Last week I held a demo at Opus Art Supplies in Victoria on glazing over a grisaille, and glazing as colour correction. It was a lot of fun, with many thoughtful and curious questions from the participants.

Here is a summary of the important points that were covered:

Grisaille (black and white underpainting)
– I use Ivory Black and Titanium White.
– Paint your grisaille a couple shades lighter than you want the final product to be, as the glazes will make it darker.
– It should be “finished” enough to be a standalone painting. Don’t save any corrections for glazing – everything you do in the grisaille will show up and will only be more difficult/impossible to correct later on.

– I use Eco-House Damar Medium.
– A basic glazing medium can be made with 1 part stand oil to 3 parts mineral spirits (give or take). Sometimes, this medium will not be sticky enough and will bead on the canvas.
– A better medium is to use 1 part damar, 1 part stand oil, and 5 parts turpentine (again, give or take). This is very sticky with a beautiful shine, though it is smelly and not compatible with mineral spirits.

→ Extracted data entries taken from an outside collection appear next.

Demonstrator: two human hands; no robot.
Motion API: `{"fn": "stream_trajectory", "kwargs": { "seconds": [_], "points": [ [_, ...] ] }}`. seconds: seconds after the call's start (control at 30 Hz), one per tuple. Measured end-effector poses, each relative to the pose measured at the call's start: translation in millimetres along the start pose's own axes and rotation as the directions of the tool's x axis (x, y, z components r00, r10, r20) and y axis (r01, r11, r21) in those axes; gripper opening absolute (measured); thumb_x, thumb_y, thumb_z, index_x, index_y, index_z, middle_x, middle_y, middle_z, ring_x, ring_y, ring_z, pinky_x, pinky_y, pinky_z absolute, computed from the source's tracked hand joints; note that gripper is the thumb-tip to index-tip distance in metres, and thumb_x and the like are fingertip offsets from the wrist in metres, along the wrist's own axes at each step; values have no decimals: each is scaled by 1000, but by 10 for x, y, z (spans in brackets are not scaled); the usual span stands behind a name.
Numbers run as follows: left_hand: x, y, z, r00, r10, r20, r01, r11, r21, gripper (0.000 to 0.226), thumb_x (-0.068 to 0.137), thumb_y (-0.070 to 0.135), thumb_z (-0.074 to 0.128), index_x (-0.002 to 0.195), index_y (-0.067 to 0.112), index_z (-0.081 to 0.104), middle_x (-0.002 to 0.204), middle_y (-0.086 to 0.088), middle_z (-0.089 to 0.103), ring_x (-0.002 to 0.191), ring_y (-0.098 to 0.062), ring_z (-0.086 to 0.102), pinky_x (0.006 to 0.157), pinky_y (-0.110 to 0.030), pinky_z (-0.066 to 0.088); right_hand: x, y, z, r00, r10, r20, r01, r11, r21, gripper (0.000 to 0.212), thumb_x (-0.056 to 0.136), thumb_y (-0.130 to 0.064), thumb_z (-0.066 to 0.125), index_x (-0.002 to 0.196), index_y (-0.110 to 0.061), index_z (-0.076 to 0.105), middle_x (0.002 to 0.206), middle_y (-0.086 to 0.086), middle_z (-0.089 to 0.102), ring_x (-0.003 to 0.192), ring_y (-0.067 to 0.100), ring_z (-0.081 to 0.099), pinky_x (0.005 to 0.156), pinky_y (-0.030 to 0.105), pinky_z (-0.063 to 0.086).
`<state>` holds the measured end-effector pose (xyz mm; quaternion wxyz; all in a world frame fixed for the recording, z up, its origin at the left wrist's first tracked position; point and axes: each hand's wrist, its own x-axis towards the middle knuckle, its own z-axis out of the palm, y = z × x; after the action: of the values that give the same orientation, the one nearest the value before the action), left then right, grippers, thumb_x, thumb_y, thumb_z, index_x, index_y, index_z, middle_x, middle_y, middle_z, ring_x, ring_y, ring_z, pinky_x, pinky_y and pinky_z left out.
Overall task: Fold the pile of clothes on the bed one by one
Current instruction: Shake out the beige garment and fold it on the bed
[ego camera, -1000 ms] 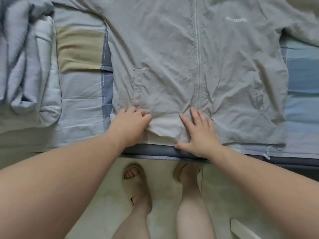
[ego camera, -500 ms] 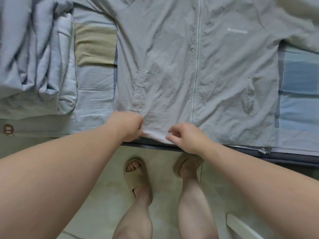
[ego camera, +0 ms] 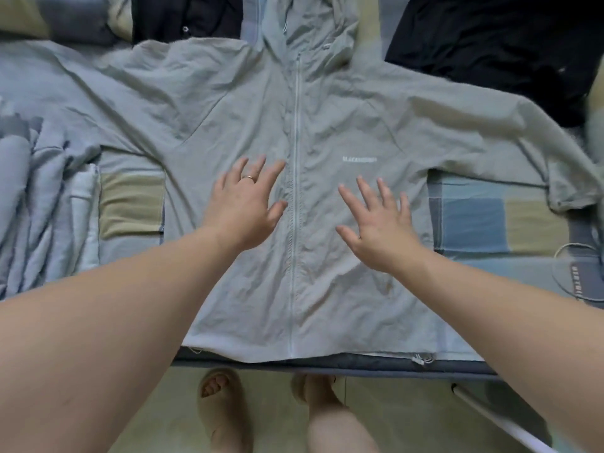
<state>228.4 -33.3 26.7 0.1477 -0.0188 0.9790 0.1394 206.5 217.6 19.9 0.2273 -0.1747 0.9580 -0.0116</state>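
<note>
A pale grey-green zip-up hooded jacket [ego camera: 330, 119] lies front up on the bed, both sleeves spread wide and the hood at the top. Its hem reaches the bed's near edge. My left hand [ego camera: 245, 204], with a ring on one finger, is flat with fingers apart on the chest, left of the zip. My right hand [ego camera: 376, 223] is spread the same way right of the zip, below the small white chest logo. Neither hand grips any cloth.
Dark clothes [ego camera: 490, 44] are heaped at the back right and another dark garment [ego camera: 186, 18] at the back centre. Bunched pale blue bedding [ego camera: 36, 204] lies at the left. The patchwork sheet [ego camera: 483, 220] shows on the right. My slippered feet [ego camera: 222, 407] stand on the floor below the bed edge.
Both hands let go of the jacket's hem and moved up to its chest, with fingers now spread. The view has lifted, showing the sleeves, the hood and the dark clothes behind.
</note>
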Motion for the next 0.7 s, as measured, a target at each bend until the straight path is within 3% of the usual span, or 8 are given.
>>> {"fn": "stream_trajectory", "kwargs": {
  "seconds": [0.13,0.27,0.43,0.7],
  "points": [
    [454,257,-240,998,-45,-40,45,999,1,67,99,55,43,158,40,13,168,0,15,155,-28,8,120,-49,15,358,325,-447,999,-11,-47,10,1000,-17,71,100,-61,31,158,-41,-5,169,-5,-8,155,28,-10,121,58,0],
    [984,302,-490,967,-236,-95,216,959,-182,66,100,54,43,159,38,17,168,0,15,154,-26,10,120,-50,17,770,515,-760,995,-18,-94,18,1000,3,72,100,-61,31,156,-43,-10,169,-7,-10,155,27,-10,121,58,0],
    [1749,65,-658,949,-292,-119,244,919,-311,66,101,52,44,159,38,16,168,2,15,153,-24,11,119,-52,17,1453,638,-1056,990,8,-140,-8,1000,5,72,99,-62,30,155,-46,-13,168,-11,-10,155,25,-9,122,55,1],
    [3708,-601,-36,972,-158,-172,92,937,-338,68,98,50,51,158,33,23,167,-4,18,152,-26,14,121,-46,19,3400,703,-850,963,152,-222,-126,984,125,73,99,-59,36,157,-47,-6,169,-12,-1,155,21,-2,122,47,8]
  ]
}}
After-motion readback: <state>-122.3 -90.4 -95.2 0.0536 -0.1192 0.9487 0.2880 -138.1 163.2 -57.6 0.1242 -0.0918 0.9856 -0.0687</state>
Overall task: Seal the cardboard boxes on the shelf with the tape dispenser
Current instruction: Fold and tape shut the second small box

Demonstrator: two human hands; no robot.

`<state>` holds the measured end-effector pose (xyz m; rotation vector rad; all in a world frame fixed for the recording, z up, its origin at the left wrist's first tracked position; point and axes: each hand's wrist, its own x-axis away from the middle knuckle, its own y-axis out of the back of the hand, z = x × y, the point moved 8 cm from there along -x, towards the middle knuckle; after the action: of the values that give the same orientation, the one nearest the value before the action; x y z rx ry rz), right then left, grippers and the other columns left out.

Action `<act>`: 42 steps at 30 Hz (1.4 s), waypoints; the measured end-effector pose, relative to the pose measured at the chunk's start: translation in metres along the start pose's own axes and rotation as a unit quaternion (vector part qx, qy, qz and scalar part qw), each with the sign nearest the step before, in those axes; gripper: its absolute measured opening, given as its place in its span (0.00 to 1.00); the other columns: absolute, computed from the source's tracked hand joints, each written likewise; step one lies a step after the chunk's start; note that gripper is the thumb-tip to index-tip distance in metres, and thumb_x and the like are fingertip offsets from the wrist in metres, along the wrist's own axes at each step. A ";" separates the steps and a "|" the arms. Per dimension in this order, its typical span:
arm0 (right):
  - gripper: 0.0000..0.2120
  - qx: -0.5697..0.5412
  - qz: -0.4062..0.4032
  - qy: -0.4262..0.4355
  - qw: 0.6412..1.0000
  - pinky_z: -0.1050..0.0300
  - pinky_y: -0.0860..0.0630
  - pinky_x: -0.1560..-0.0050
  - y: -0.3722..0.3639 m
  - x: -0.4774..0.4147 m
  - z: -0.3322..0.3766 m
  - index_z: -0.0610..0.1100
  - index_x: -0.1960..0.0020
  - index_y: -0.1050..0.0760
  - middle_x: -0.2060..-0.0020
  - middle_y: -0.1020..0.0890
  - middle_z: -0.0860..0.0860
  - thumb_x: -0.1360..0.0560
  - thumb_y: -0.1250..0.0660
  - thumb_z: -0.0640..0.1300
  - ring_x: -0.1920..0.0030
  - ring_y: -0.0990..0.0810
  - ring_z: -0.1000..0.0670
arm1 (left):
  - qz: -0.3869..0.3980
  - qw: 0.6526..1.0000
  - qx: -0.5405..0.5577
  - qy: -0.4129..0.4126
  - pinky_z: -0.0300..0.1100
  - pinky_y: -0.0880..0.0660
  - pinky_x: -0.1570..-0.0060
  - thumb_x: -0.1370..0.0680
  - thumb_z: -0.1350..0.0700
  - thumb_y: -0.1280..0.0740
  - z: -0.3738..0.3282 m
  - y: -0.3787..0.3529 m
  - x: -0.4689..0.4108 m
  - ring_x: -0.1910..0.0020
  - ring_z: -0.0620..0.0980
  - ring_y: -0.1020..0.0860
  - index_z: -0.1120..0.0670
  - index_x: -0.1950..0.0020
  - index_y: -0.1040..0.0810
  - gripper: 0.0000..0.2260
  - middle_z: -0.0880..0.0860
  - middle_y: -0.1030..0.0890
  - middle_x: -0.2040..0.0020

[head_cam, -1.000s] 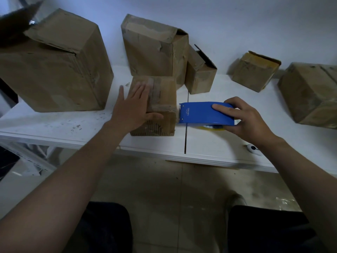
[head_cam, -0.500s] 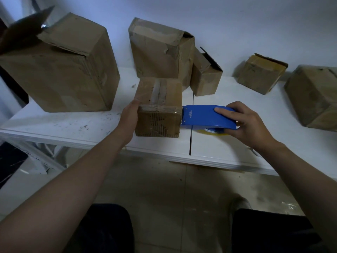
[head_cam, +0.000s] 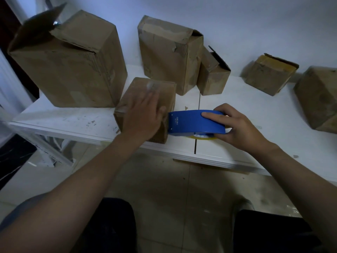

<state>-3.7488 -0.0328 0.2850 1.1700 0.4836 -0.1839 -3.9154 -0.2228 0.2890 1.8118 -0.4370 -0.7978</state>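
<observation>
Hands are both at the front of the white shelf. Your left hand lies palm-down on top of the small cardboard box. Its grip is spread, with the fingers straight and blurred and the thumb at the box's right edge. That box stands near the shelf's front edge, just left of the seam between the two shelf boards.

Your right hand holds the blue tape dispenser. Its grip is curled round the rear end, with the forefinger laid along the top. The dispenser lies level, and its nose touches the right side of the small cardboard box just beside your left thumb. A sliver of the yellow tape roll shows under the blue shell.

A large box with a raised flap stands left of the small one, close beside it. Behind is a tall box with a torn top. A smaller open-flapped box leans against its right side. Well apart on the right sit a tilted box and a partly cut-off box. Your dark-trousered legs show below, over the floor.
</observation>
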 end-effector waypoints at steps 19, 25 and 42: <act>0.34 0.093 -0.040 -0.048 0.994 0.55 0.25 0.48 0.024 0.022 0.012 0.48 0.26 0.29 0.42 0.26 0.42 0.30 0.22 0.40 0.47 0.24 0.43 | 0.008 0.996 -0.090 -0.002 0.63 0.47 0.24 0.23 0.31 0.63 -0.009 -0.012 0.002 0.19 0.54 0.45 0.52 0.21 0.37 0.40 0.51 0.38 0.20; 0.32 0.126 0.014 -0.132 0.983 0.54 0.26 0.56 0.027 0.000 0.028 0.55 0.25 0.30 0.43 0.26 0.45 0.27 0.25 0.42 0.52 0.25 0.46 | 0.009 0.995 -0.095 0.002 0.63 0.47 0.24 0.23 0.32 0.64 -0.010 -0.011 0.001 0.19 0.53 0.46 0.52 0.20 0.38 0.40 0.51 0.38 0.20; 0.27 0.105 0.128 -0.258 0.952 0.55 0.29 0.58 0.041 -0.056 0.049 0.62 0.33 0.23 0.52 0.19 0.53 0.27 0.29 0.39 0.56 0.23 0.49 | 0.017 0.995 -0.103 0.005 0.64 0.47 0.25 0.21 0.33 0.58 -0.009 -0.015 -0.001 0.19 0.52 0.46 0.51 0.20 0.39 0.36 0.50 0.38 0.20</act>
<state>-3.7697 -0.0676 0.3595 1.3222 -0.1544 -0.3115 -3.9111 -0.2108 0.2771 1.6123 -0.3635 -0.7815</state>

– Use a sable brush to avoid brushstrokes as best as possible.
– Keep glazes thin – not too much paint, and not too much glaze on the canvas (to prevent drips).
– Build gradually – it will take several layers to get to a finished product.
– Mix optically – layer blue over red rather than mixing purple.
– Allow glaze to dry fully between layers. Do not work on half dry glaze as it becomes tacky and will pull/pill, looking blotchy on the canvas.